Work to be completed>
Each line below should be written out exactly, with none skipped.

Data section>
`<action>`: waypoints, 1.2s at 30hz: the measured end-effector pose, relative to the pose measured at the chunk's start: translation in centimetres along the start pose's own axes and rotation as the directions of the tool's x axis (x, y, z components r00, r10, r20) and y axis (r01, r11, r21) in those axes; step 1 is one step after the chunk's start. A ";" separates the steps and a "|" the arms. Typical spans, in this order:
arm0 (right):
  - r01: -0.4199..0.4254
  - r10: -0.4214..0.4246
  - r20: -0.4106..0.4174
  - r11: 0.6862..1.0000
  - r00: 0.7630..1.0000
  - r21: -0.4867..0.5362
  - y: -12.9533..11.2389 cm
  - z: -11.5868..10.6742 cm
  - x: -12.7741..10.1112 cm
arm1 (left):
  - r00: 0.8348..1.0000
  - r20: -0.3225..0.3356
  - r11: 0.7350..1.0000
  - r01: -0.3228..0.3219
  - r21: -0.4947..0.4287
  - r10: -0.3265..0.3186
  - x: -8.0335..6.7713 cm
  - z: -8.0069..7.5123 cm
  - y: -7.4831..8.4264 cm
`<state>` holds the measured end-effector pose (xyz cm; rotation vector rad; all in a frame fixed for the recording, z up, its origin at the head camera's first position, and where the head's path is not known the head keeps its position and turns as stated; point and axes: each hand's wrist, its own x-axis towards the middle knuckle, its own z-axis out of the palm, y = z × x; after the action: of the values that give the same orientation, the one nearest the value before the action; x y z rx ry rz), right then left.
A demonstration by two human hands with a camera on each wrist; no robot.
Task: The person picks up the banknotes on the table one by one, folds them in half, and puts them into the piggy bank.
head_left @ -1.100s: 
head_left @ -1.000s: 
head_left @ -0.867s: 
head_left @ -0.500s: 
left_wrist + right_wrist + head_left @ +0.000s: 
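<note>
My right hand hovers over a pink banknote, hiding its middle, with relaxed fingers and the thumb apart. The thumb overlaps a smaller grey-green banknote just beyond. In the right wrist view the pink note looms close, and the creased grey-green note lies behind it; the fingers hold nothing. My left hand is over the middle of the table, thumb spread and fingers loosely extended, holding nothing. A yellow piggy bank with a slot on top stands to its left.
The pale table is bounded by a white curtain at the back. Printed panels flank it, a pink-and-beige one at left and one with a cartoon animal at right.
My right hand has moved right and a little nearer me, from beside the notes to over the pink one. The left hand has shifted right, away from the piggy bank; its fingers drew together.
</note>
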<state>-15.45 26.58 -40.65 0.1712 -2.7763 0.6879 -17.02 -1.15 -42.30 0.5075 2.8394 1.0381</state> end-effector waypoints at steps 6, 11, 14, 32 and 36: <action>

Task response>
`<action>`: waypoints, 1.2s at 30hz: the measured end-effector pose, relative to the pose measured at the chunk's start: translation in centimetres along the start pose's own axes and rotation as the directions of the tool's x axis (x, y, z components r00, r10, r20) and y axis (r01, r11, r21) in those axes; step 1 is one step after the chunk's start. A ";" separates the steps and a "|" the arms. Typical spans, in this order:
arm0 (right):
  - r01: -0.4199..0.4254
  - r10: -0.4214..0.4246
  - r20: -0.4106..0.4174
  - r11: 0.6862..1.0000
  - r00: 0.7630..1.0000
  - r21: -0.4867..0.5362
  - y: -12.9533..11.2389 cm
  - z: -11.5868..10.6742 cm
  - x: -12.7741..10.1112 cm
arm1 (left):
  - r00: 0.8348..1.0000
  - r20: -0.3225..0.3356
  - r11: 0.7350..1.0000
  - r01: -0.3228..0.3219
  - r21: -0.4947..0.4287
  - r10: -0.3265..0.3186
  - x: -8.0335..6.7713 cm
  - z: -8.0069..7.5123 cm
  - y: -7.4831..8.4264 cm
`<state>` holds the measured end-effector pose (xyz cm; rotation vector rad; all in a frame fixed for the recording, z up, its origin at the head camera's first position, and where the head's path is not known the head keeps its position and turns as stated; point and axes: each hand's wrist, its own x-axis towards the middle knuckle, its own z-axis out of the palm, y = z × x; after the action: of the values that give the same orientation, the one nearest the value before the action; x y z rx ry rz), right then left.
A demonstration by two human hands with a camera on each wrist; no robot.
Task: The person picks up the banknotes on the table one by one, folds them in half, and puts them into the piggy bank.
head_left @ -1.100s: 
head_left @ -1.000s: 
head_left @ -0.867s: 
head_left @ -0.500s: 
left_wrist + right_wrist + head_left @ +0.000s: 
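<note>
My right hand hovers over a pink banknote, hiding its middle, with relaxed fingers and the thumb apart. The thumb overlaps a smaller grey-green banknote just beyond. In the right wrist view the pink note looms close, and the creased grey-green note lies behind it; the fingers hold nothing. My left hand is over the middle of the table, thumb spread and fingers loosely extended, holding nothing. A yellow piggy bank with a slot on top stands to its left.
The pale table is bounded by a white curtain at the back. Printed panels flank it, a pink-and-beige one at left and one with a cartoon animal at right.
My right hand has moved right and a little nearer me, from beside the notes to over the pink one. The left hand has shifted right, away from the piggy bank; its fingers drew together.
</note>
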<state>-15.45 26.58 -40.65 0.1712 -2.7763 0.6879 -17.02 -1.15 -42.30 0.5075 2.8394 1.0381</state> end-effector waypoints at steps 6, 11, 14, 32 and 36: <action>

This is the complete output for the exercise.